9/30/13

that time I stopped trying to be amazing (and how my whole world exhaled)

A decade ago, I applied for a job and took a personality inventory. The hiring employee, also my future boss, came back with the results and commented, "Wow, Becky. Some perfectionistic tendencies going on."

I was genuinely surprised. Me? A perfectionist? Surely not. Perfectionists can keep their dorm room clean and finish homework weeks early. Perfectionists have toys still in their original boxes and calendars that they fill out (and don't lose) and laundry days. Perfectionists know their debit card number and fill out their checkbook registry and generally have it together.

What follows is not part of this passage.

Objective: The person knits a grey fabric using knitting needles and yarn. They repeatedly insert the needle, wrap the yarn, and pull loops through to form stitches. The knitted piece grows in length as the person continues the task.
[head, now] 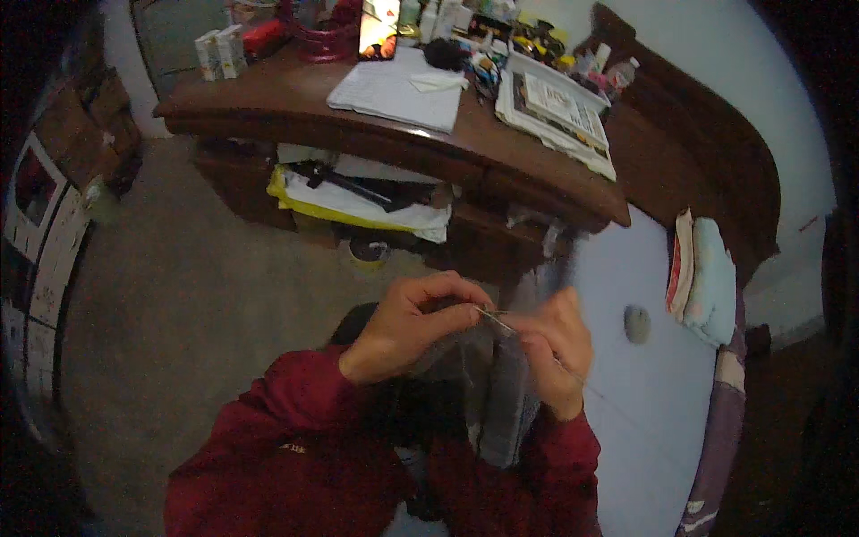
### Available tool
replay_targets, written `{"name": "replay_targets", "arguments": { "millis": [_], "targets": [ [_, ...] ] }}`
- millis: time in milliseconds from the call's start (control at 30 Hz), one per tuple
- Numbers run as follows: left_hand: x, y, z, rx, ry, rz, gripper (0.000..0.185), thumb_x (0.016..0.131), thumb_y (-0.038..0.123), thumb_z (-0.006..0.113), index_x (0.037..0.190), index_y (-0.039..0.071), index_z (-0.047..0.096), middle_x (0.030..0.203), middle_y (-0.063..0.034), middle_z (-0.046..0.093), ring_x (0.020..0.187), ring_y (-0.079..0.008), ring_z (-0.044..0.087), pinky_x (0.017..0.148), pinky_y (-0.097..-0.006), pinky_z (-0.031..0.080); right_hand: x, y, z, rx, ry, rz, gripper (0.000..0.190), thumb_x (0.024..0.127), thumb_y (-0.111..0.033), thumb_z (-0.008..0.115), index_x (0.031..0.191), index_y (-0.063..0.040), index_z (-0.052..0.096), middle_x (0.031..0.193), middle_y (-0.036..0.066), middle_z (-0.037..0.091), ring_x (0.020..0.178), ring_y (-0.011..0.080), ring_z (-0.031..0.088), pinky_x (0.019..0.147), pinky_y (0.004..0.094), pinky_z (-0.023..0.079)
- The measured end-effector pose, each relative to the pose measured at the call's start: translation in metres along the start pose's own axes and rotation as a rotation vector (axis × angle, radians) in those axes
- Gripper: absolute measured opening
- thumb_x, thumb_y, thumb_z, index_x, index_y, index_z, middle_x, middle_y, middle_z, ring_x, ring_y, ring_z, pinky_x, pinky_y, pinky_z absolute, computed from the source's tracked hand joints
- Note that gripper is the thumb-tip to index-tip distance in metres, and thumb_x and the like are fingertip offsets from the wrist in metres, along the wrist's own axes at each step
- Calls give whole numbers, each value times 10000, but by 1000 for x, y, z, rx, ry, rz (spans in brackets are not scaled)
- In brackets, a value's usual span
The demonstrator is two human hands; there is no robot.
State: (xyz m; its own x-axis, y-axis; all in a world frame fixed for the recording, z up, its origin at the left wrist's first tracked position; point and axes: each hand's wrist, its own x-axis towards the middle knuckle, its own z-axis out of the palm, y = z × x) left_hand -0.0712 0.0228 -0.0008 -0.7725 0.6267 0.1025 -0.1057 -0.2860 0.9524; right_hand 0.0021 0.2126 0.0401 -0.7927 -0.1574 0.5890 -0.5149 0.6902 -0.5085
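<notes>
My left hand point(416, 322) pinches a thin, light-coloured knitting needle point(498, 319) between thumb and forefinger. Close beside it, my right hand point(558, 342) is curled around the other needle, and the tips cross between the hands. That hand is slightly blurred. From the needles a dark grey knitted piece point(502, 409) hangs down over my lap. A thin pale line, perhaps yarn or a needle's shaft, runs from my right hand out over the bed. What looks like a grey ball of yarn point(637, 324) lies on the pale bed sheet point(621, 268).
Ahead stands a dark wooden desk point(262, 94) with a lit phone point(379, 30), papers point(396, 94), a white tray point(553, 80) and several bottles. Its open drawer point(362, 215) holds a black object. Folded towels point(704, 278) rest on the bed at right.
</notes>
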Motion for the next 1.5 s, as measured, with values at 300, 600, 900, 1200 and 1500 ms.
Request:
{"name": "replay_targets", "arguments": {
  "millis": [300,600,900,1200,1500],
  "targets": [
    [2,2,13,-2,33,-90,158,851,133,655,938,1,672,876,-20,656,823,-80,585,736,-236,468,-2,3,9,-255,15,-78,373,697,-381,745,870,-75,619,776,86,531,751,276,478,675,364,373],
    [1,-4,11,3,22,-69,174,852,125,641,964,-8,662,883,-32,656,817,-90,596,740,-236,475,-5,2,4,-344,78,-97,339,662,-295,777,920,-93,689,749,54,518,735,242,463,651,351,373],
    [0,-1,12,9,-5,13,140,853,104,609,941,3,648,902,-25,631,871,-100,576,782,-251,453,-8,6,-15,-96,-54,0,218,739,-219,709,924,-104,719,724,41,500,712,222,437,624,337,362],
    [0,-7,11,-160,-30,-165,196,867,187,626,924,3,662,863,-12,632,833,-80,562,758,-240,446,-1,1,8,-359,-74,-132,383,658,-322,772,912,-73,632,841,78,557,817,275,503,708,373,386],
    [0,-5,9,-126,-75,-147,172,870,151,635,950,4,670,900,-24,657,837,-82,584,775,-241,463,1,-11,-1,-338,-38,-177,460,635,-358,783,977,-77,661,863,60,563,809,259,498,710,360,391]
  ]
}}
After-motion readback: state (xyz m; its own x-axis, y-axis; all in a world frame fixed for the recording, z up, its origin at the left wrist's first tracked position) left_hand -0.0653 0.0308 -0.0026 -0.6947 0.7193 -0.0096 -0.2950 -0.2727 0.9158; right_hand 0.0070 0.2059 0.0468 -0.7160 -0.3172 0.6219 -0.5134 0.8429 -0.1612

Me, a perfectionist? Not even close.

But years later, years and years of getting to know myself, I've finally learned that perfectionism isn't in executing everything perfectly. Perfectionism is in the urge and the guilt and the self-expectation that perfection is the standard. 

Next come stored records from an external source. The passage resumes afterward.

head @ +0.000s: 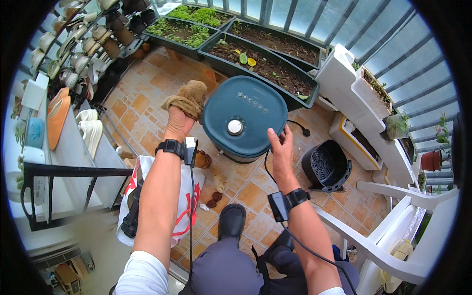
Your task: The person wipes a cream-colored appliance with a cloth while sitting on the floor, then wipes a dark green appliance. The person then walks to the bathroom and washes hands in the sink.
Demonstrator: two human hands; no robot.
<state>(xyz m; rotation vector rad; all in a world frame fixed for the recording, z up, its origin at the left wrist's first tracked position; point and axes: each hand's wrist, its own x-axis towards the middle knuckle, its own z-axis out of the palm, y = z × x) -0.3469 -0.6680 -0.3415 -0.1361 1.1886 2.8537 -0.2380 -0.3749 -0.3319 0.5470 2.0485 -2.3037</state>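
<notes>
In front of me on the tiled floor stands a dark teal air fryer body (pixel 245 107) with a silver knob on its top. My left hand (pixel 181 120) holds a folded tan fuzzy cloth (pixel 190 96) at the air fryer's left side. The cloth covers most of the fingers. My right hand (pixel 282 147) rests with spread fingers against the lower right edge of the air fryer. A black cord runs down by this hand, and a plug (pixel 305 131) lies to the right. Farther right, a black air fryer basket (pixel 326 164) sits on the floor.
Long planters (pixel 258 61) of soil and seedlings stand beyond the air fryer. Shoe racks (pixel 70 147) line the left side. A white plastic bag (pixel 186 184) is by my left forearm, near small brown objects (pixel 214 199). A white chair (pixel 354 232) stands at the lower right.
</notes>
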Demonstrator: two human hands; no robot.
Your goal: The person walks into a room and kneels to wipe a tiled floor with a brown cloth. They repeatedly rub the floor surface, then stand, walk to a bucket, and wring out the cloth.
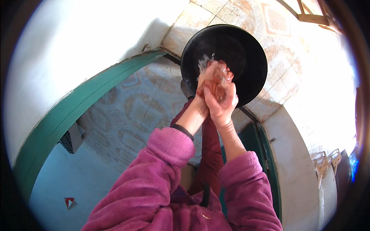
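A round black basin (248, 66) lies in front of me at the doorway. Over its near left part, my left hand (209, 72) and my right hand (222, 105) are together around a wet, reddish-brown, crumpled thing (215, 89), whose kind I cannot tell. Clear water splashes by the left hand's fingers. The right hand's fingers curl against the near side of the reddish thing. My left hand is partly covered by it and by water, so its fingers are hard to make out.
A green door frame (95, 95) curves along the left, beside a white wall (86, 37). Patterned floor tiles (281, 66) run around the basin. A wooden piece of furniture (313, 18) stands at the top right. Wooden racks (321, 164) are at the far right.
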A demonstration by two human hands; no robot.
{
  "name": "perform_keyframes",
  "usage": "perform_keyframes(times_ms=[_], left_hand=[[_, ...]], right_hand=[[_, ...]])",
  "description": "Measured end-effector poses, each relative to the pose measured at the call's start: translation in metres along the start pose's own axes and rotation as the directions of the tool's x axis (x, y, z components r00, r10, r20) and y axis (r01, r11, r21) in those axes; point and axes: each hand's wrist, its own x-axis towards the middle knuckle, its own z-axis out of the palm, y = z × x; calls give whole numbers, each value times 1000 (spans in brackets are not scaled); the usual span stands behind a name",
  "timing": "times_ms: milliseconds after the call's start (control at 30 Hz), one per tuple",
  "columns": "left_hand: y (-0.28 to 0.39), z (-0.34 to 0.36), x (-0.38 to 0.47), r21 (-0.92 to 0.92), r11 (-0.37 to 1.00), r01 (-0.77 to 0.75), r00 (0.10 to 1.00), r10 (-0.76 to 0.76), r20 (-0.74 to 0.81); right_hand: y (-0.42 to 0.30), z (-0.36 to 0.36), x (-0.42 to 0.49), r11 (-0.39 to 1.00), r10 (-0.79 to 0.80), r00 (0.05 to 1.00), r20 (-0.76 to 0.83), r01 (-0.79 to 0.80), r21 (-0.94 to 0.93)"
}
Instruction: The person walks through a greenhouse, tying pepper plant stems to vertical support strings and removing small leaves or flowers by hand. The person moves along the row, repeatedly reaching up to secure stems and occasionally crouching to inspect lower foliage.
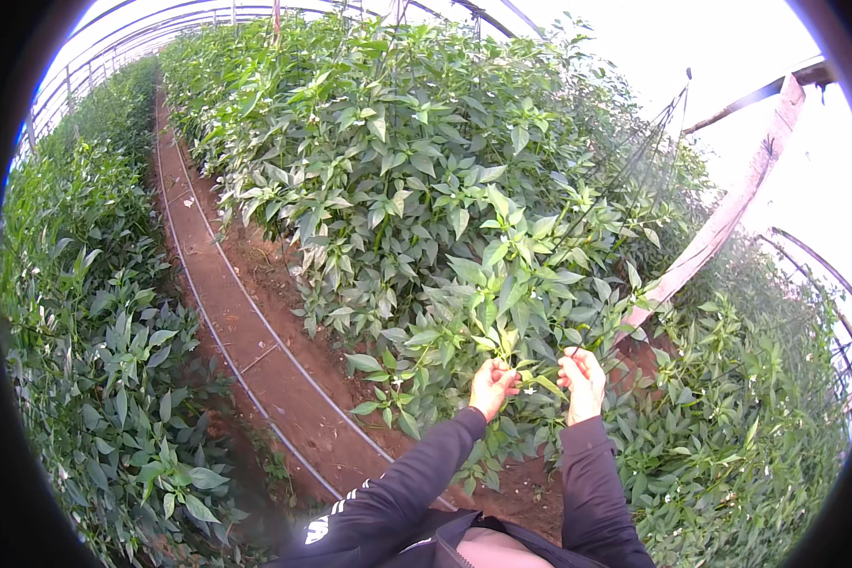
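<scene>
My left hand (493,388) is at a leafy pepper plant (515,284), its thumb and fingertips pinched together on a thin green stem. To the right, at about the same height, my right hand (582,383) has its thumb and fingers curled close together beside the foliage; a dark string seems to run up from its fingertips, but what it grips is too small to tell. Pale green leaves (545,385) lie between the two hands. Small white flowers show among the leaves around them.
Two metal rails (255,312) run along the bare soil path (234,284) at left. Dense plants (113,369) stand beyond it. A slanting wooden post (724,227) rises at right, near dark support strings (653,142). Curved greenhouse ribs arch overhead.
</scene>
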Motion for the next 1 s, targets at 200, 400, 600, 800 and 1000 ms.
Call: perform_keyframes(times_ms=[200,400,600,800,1000], left_hand=[[0,13,5,227,972,-57,998,57,4],[10,19,2,138,985,-105,984,123,-132],[24,21,-35,654,622,-431,899,231,372],[100,-57,-74,767,600,-228,967,45,252],[178,-146,-129,773,633,42,989,83,-122]], right_hand=[[4,3,-9,999,-47,998,31,47,15],[7,11,-18,996,-60,997,-47,63,59],[-1,49,-35,970,-237,967,-96,229,-83],[-20,106,-47,857,-479,862,165,500,-125],[-3,213,-49,954,-264,804,533,298,22]])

And here I am, at thirty-two years old, finally realizing that for so many years, I was a perfectionist. I couldn't shake this feeling that I was a mess, that I couldn't keep it all together, that I was failing on every front. I had this horrible suspicion in the back of my head that I brought nothing to the table, that I was a liability, that I would never be enough. 

I didn't want to be healthy; I wanted to be amazing. 

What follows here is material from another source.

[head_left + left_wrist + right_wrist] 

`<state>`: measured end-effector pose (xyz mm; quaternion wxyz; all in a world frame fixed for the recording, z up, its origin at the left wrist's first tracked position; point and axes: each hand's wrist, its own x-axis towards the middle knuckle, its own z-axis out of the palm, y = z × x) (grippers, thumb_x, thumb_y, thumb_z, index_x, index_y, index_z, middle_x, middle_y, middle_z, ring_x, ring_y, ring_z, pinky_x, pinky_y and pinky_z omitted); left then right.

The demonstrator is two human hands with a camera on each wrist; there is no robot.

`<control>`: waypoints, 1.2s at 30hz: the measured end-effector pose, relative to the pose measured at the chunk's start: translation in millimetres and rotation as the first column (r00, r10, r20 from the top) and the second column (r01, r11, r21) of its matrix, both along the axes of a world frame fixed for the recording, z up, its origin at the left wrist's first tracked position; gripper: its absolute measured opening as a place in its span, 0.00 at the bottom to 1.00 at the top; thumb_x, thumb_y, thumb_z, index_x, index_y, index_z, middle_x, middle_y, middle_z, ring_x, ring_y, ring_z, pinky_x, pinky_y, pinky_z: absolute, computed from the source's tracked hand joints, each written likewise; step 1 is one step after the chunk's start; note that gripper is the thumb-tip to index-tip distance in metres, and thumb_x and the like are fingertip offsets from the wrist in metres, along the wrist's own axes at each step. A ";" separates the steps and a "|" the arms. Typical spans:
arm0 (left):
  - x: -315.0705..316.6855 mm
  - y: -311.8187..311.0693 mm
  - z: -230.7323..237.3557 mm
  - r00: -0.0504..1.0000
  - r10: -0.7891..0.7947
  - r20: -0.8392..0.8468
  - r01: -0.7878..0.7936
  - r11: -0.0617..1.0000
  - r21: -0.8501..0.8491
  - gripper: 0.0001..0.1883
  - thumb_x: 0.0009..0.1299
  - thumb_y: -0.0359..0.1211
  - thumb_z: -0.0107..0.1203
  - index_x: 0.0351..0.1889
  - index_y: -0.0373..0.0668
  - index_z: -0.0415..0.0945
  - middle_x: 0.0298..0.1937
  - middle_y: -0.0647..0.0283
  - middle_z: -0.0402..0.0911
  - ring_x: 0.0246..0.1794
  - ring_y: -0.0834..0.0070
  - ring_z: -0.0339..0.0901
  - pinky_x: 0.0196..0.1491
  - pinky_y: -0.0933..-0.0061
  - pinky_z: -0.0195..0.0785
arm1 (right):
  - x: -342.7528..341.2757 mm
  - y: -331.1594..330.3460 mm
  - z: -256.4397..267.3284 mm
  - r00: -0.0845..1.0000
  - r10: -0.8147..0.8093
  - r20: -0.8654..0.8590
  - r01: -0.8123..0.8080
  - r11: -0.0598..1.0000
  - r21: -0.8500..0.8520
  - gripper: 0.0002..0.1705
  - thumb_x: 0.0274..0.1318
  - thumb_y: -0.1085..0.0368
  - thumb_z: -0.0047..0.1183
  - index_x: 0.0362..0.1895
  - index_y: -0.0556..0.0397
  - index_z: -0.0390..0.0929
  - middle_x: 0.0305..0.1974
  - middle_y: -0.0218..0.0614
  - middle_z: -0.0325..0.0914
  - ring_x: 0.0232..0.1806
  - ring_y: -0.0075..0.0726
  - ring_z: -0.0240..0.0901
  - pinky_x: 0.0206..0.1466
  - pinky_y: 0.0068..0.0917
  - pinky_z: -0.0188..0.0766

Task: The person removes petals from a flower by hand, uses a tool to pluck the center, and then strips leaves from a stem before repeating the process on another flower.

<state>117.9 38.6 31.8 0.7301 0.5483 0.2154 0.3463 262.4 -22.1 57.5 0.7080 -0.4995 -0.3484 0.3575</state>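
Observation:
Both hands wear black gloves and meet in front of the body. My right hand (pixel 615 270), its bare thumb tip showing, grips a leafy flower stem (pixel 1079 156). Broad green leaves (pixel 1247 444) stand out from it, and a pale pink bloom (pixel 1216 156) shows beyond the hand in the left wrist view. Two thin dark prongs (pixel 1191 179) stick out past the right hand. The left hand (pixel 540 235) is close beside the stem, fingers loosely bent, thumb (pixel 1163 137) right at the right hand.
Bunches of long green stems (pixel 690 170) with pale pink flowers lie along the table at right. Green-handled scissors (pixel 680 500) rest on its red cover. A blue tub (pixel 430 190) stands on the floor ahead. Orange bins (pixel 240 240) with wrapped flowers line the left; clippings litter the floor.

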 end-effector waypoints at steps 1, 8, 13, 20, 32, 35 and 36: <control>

And then somewhere along the way, I began to let that go. I began to write about being myself and transparency and figuring out who I am. I began to live outside of expectations and embrace my freedom in Christ, and try to believe the radical notion that He is Enough and I am enough and that is all enough. 

This all came full circle today when I was standing in my kitchen (which is a disaster of almost-needing-an-intervention proportions), when I thought. I'm so glad that I'm done with amazing. Faithful is the new amazing.

Amazing? Not so much. 

But faithful? That's something I can chase every day. That's something that clarifies things for me. That's something I will gladly give my life to. I know who I am. I know what God is asking of me right now- and I can be faithful in the midst of that.

Homeschool days falling apart, kids crying over spelling, schedule out the window and heart issues needing attention...I can be faithful in that.

House askew, kitchen just plain nuts, laundry needing attention...I can be faithful in that. 

The call to love with my whole heart, the urge to be about grace, the joy of living free...I can be faithful in that. 

Amazing was about me. Faithful is about others, about Christ in me, about abundant life right here.

And then my world exhaled. 

Thankfully, I found that when I wasn't trying to be amazing, I could dare to do crazy things like abandon dishes to dance with my kids and push aside nothings to love others and write things for me, just for me, because it speaks to me when I write them.  In search of faithful I can invite others into the chaos and forge friendships that intimidate me and seek first the Kingdom, not for attention or facebook shout outs or pats on the back, but for real. 

Oh, friend. So many of you may be chasing amazing, and you may even be pulling it off fairly well. But let me just say, I've crossed over to something new, and life over here is, well, it's amazing. 

Feel free to join me. I hope you will. 

1 comment:

Erica said...

So here's something I've been pondering--I wonder if the desire for perfect is one of the small ways God has placed eternity in our hearts. I feel like the desire for things to finally be the way they are supposed to be, not always flawed, not always marred by sin, not always shaded by poor motives on my part, etc--I feel like that is what drives me to long for heaven and finally being with Perfection Himself. Not in an escapist way, but just holding loosely to the things I wish were perfect, knowing they will not yet be fulfilled. I'm not sure I have these thoughts fully fleshed out yet, but it's been on my brain lately, and your post reminded me of that.